Assad’s prisons were known for their brutality, with Sednaya Prison (pictured) being dubbed a ‘Human Slaughterhouse’
Prisoners were sent to a ‘trial’ at one of the two field courts at the military police HQ in the al-Qaboun neighborhood of Damascus. These trials would last ‘one to three minutes.’
Then on execution day, prisoners were told they were being transferred to a civilian prison elsewhere – but were instead brought to a basement and severely beaten, before being transferred to another detention facility inside Sednaya to be hanged.
Those who survived endured intense suffering.
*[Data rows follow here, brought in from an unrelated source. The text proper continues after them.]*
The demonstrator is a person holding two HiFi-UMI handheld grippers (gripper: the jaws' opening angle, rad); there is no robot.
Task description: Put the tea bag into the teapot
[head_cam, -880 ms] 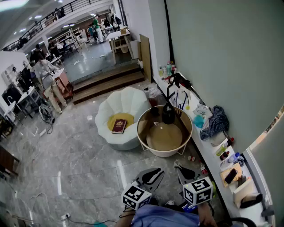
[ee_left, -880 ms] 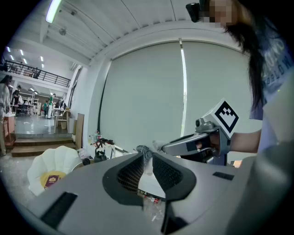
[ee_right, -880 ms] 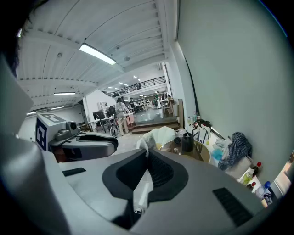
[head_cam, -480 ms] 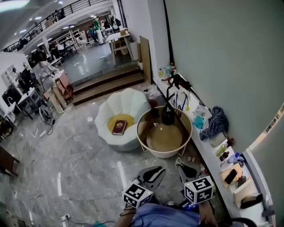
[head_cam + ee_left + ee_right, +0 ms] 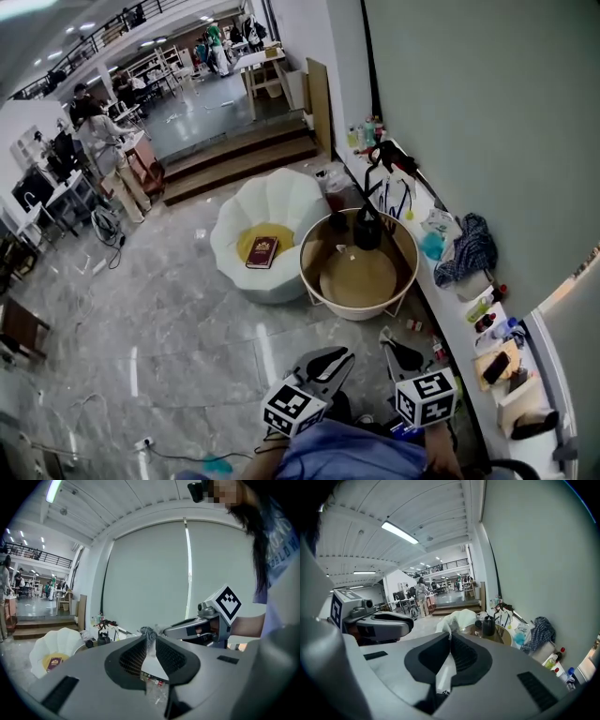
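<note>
A: What could have tripped me up there?

B: Both your tools were pinched together on nothing: the left gripper and the right gripper hung low over the floor, well apart from the round table. The teapot stood on it near the far rim; a pale scrap beside it was probably the tea bag, too small to be sure. Reaching in with closed jaws, you'd likely have nudged the bag or knocked the pot.

A: And the room?

B: Glossy grey stone floor, a white shell chair holding a red book, a cluttered ledge along the wall, people far off
</note>
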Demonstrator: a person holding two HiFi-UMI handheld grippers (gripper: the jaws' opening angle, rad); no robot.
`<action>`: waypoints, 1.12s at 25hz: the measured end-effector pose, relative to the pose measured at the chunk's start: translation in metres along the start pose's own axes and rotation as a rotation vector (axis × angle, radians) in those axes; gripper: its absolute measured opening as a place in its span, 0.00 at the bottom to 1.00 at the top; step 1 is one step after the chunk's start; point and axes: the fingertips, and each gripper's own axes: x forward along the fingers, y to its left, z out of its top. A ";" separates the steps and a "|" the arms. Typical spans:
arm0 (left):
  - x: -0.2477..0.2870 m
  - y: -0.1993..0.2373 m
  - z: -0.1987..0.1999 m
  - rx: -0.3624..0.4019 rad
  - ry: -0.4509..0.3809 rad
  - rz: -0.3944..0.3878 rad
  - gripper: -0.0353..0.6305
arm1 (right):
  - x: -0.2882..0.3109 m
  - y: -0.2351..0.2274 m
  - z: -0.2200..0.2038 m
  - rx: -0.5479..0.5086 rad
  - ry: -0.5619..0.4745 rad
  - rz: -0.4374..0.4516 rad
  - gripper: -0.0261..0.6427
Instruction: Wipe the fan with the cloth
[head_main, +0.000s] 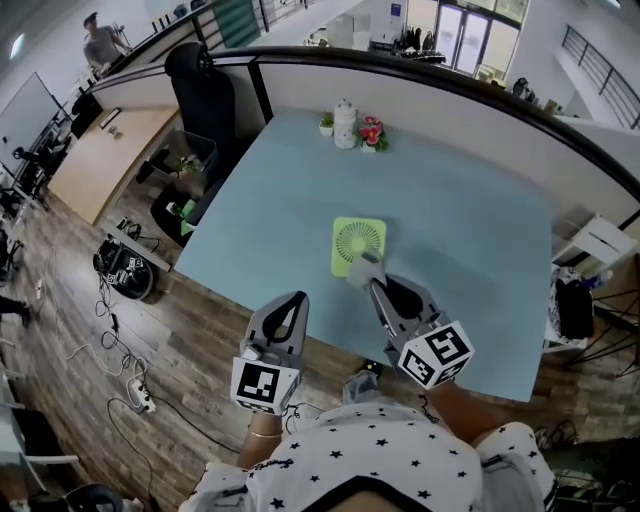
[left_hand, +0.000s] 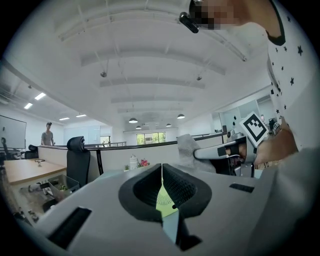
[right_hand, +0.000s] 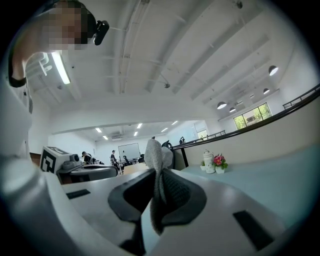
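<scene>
The fan (head_main: 358, 245) lies flat on the counter (head_main: 270, 200); the right hand-held gripper (head_main: 374, 284), clamped on the cloth (head_main: 363, 268), holds it at the fan's near edge. The left hand-held gripper (head_main: 297, 300) is closed on nothing, apart from the fan, so a wiping push may well slide the unbraced fan away or drag the cloth from its pinch.

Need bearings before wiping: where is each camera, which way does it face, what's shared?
Head view: on the head, facing steeply down at the green square fan on the pale blue table; left gripper, right gripper, starred shirt show.
Left gripper view: along its shut jaws toward the pink flowers; right gripper at right.
Right gripper view: along jaws shut on the grey cloth; left gripper at left.
Shared: the flowers.
</scene>
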 end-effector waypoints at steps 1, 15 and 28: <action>0.008 0.001 0.000 0.003 0.003 -0.009 0.10 | 0.002 -0.006 0.000 0.002 0.001 -0.008 0.08; 0.074 0.016 -0.004 0.007 0.003 -0.088 0.10 | 0.030 -0.055 -0.015 0.011 0.049 -0.091 0.08; 0.118 0.071 -0.002 0.015 -0.003 -0.231 0.10 | 0.091 -0.066 -0.044 0.041 0.135 -0.253 0.08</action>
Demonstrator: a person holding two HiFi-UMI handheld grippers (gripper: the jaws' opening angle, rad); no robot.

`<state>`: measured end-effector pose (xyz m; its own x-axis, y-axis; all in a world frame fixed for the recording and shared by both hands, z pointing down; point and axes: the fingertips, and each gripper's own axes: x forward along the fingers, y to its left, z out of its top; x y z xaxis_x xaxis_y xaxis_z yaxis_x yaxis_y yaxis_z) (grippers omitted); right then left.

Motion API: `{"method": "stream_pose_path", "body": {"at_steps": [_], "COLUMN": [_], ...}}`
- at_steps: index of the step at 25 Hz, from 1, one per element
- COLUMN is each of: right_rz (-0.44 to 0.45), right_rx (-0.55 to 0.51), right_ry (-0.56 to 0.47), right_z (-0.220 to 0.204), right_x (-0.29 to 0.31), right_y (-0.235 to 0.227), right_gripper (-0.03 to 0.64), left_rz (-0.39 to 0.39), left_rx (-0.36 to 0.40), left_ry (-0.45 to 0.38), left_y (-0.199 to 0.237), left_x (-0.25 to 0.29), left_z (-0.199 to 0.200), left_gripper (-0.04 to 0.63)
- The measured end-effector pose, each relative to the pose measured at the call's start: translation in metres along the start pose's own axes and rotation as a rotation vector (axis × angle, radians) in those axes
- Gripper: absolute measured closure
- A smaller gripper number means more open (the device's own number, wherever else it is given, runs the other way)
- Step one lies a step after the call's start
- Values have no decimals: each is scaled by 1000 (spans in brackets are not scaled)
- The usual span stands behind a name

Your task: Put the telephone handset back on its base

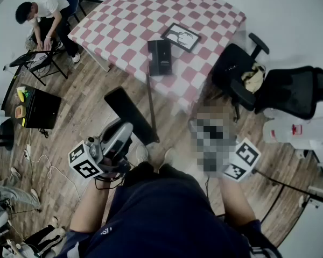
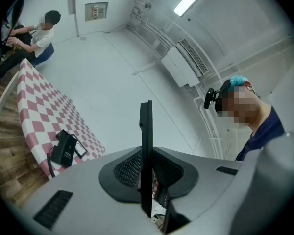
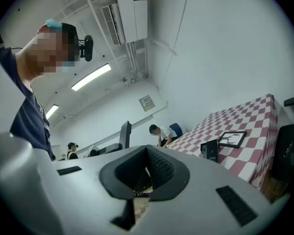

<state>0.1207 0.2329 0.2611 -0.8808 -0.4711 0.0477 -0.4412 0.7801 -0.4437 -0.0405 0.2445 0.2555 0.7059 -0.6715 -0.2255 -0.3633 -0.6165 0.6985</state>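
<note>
The black telephone base [image 1: 159, 57] lies on the red-and-white checkered table [image 1: 204, 15], next to a framed picture [image 1: 181, 36]. A dark cord [image 1: 149, 98] runs from the base down toward the floor side. The black handset [image 1: 126, 110] is away from the table, over the wooden floor, and my left gripper [image 1: 128, 130] is shut on it. Edge-on between the left jaws, the handset [image 2: 146, 131] stands as a thin black slab, with the base [image 2: 64, 148] far off at lower left. My right gripper [image 3: 146, 153] is shut with nothing in it; its marker cube [image 1: 242, 159] shows beside a mosaic patch.
Two black office chairs [image 1: 239, 71] [image 1: 299, 90] stand right of the table. A person [image 1: 43, 15] sits at the far left. A black case [image 1: 40, 109] and cables [image 1: 48, 168] lie on the floor at left; white containers [image 1: 290, 130] stand at right.
</note>
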Motion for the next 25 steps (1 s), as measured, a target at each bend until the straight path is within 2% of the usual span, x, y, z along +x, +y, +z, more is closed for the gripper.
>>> {"method": "stream_pose_path", "body": {"at_steps": [25], "right_rz": [30], "right_rx": [49], "right_ry": [-11], "right_z": [5], "right_x": [-23], "right_y": [-27], "right_gripper": [600], "left_rz": [31], "left_rx": [18], "left_ry": [-22], "left_y": [-7], "left_x": [27], "left_z": [-16], "left_gripper": [508]}}
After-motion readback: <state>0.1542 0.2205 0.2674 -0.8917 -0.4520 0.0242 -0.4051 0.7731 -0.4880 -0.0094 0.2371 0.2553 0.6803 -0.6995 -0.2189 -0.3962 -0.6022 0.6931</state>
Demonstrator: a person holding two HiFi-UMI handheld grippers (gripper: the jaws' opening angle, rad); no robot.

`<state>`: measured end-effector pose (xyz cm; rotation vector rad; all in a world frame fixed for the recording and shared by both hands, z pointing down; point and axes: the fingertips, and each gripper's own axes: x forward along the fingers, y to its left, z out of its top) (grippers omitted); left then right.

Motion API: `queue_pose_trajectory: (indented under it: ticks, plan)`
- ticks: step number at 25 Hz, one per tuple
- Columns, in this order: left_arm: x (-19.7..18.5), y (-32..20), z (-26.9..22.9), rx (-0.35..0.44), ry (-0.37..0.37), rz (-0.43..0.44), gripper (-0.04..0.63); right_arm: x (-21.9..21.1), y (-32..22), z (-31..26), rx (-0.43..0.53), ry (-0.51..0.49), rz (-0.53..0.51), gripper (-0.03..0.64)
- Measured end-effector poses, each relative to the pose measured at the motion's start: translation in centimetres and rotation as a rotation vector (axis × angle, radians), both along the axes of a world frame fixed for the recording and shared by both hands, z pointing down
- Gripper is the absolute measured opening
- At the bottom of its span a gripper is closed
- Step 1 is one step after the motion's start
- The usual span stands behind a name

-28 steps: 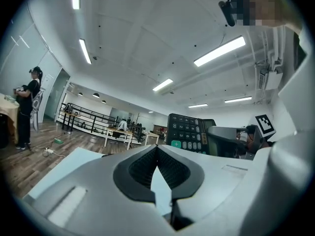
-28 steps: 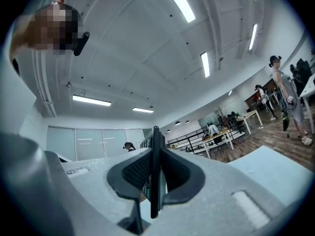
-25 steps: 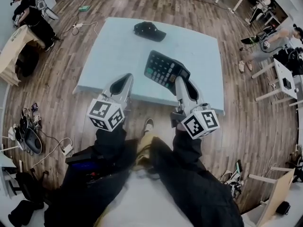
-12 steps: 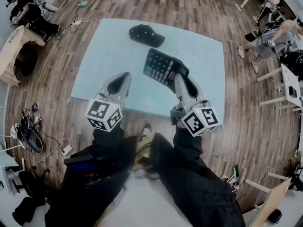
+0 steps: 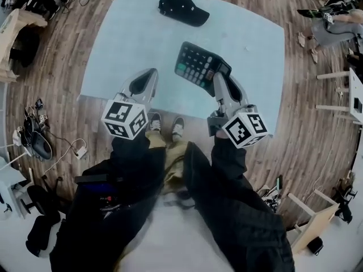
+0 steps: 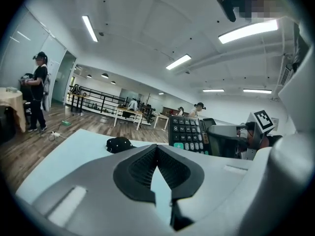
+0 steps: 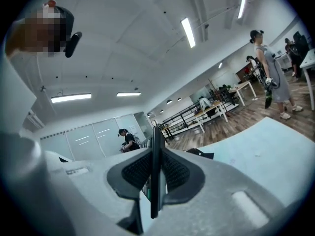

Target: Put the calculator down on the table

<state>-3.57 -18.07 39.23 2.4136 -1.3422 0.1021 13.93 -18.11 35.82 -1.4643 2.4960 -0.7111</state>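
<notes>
A pale blue table [image 5: 113,50] is standing on a wood floor [image 5: 51,95], its near edge running just beneath both claws. The right gripper [image 5: 218,77] is clamping the calculator [image 5: 198,66] by its near end, and the body is jutting ahead and left of the jaws, tilted over bare tabletop. The left gripper [image 5: 147,75] is hanging alongside, jaws together and empty. A black cap [image 5: 182,10] is lying well ahead, near the far edge.

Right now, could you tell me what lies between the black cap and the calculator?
Nothing: in the head view, only bare table shows between the cap and the calculator.
</notes>
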Motion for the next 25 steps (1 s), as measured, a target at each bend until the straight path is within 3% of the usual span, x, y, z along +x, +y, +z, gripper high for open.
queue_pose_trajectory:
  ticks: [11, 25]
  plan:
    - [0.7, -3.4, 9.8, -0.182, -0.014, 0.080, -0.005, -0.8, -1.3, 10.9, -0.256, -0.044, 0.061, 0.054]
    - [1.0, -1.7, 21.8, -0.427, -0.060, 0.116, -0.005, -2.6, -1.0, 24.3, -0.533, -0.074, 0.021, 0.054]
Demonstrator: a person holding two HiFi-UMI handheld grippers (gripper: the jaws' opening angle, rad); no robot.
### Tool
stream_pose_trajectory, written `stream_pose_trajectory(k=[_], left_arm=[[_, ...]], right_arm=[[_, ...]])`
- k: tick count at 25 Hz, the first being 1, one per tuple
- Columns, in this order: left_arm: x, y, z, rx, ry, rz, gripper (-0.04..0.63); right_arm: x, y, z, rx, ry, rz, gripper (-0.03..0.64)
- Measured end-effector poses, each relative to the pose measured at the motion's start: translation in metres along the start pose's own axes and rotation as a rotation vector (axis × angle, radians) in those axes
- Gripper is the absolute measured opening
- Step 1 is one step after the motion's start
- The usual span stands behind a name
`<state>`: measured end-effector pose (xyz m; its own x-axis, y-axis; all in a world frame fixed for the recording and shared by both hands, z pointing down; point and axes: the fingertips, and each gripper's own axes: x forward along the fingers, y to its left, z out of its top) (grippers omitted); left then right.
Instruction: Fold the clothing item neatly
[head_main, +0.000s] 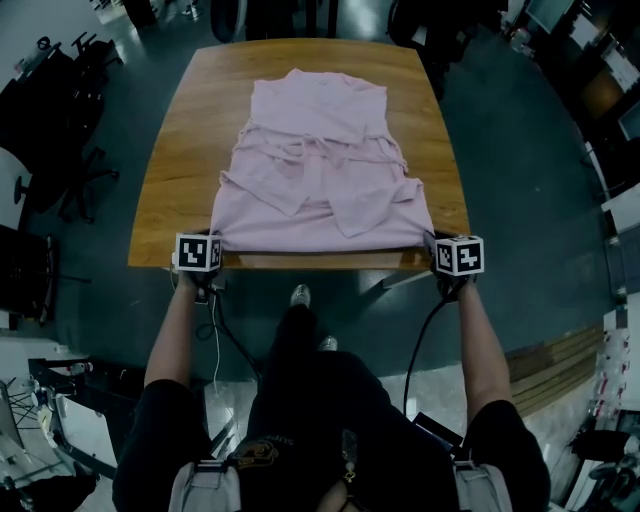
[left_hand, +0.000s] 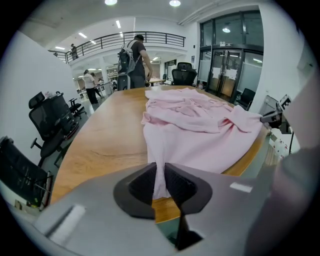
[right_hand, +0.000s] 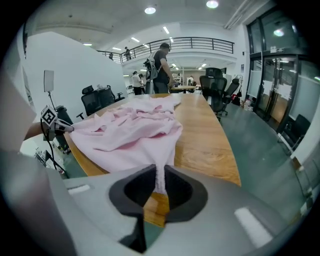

They were blindfolded constantly, and were able to hear the sound of beatings and screams reverberate through vents and pipes.
Some victims were also held underground in freezing confinement cells designed for one person with dimensions of 8 ft by 5 ft, but which held up to 15 at a time.
Prisoners at the Mezze Air Base, meanwhile, were forced to act as dogs, donkeys, cats or other animals.
If they failed to play their part they would be beaten.
Guards at the prison would also regularly hang prisoners from a fence naked and spray water on them during cold nights, and the New York Times described how one prisoner there was crammed into a tire and beaten.
Sexual violence was also prevalent at these prisons, with the Syrian Network for Human Rights once reporting: ‘At midnight, they would take the beautiful girls to Colonel Suleiman [Juma, head of the Syrian state security’s Branch 320 in Hama] to rape.’
He and his friends would then sexually assault them in a bedroom adjoining his office that was decorated with Assad’s photo, where they would splash arak – a potent liquor – on the victims.
Assad had repeatedly denied killing thousands at the prison and branded US State Department allegations that up to 50 people were hanged daily at the military prison ‘a new Hollywood story detached from reality’
Rebels seized control of the country’s capitol on Sunday, prompting Assad to flee
When Assad’s regime was finally toppled on Sunday, many worried family members and rebels poured into these prisons to find their loved ones and rescue anyone who were still held in a cell.
Assad had repeatedly denied killing thousands at Sadnaya as well as using a secret crematorium to dispose of their remains in 2017.
He even branded the allegations by the US State Department that up to 50 people were hanged daily at the military prison as ‘a new Hollywood story detached from reality.’
The former president, though, has now fled his home country with the aid of the Kremlin.
Three sources told Bloomberg News that Moscow organized for Assad to escape via its air base on the Syrian coast, using a ‘transponder trick’.
He was reportedly ordered to tell no-one, switch his transponder off and get on his private plane in the capital Damascus.
The aircraft then travelled to Russia’s Khmeimim air base on the Syrian coast, before Assad headed to Moscow, possibly on a military plane, the sources have claimed.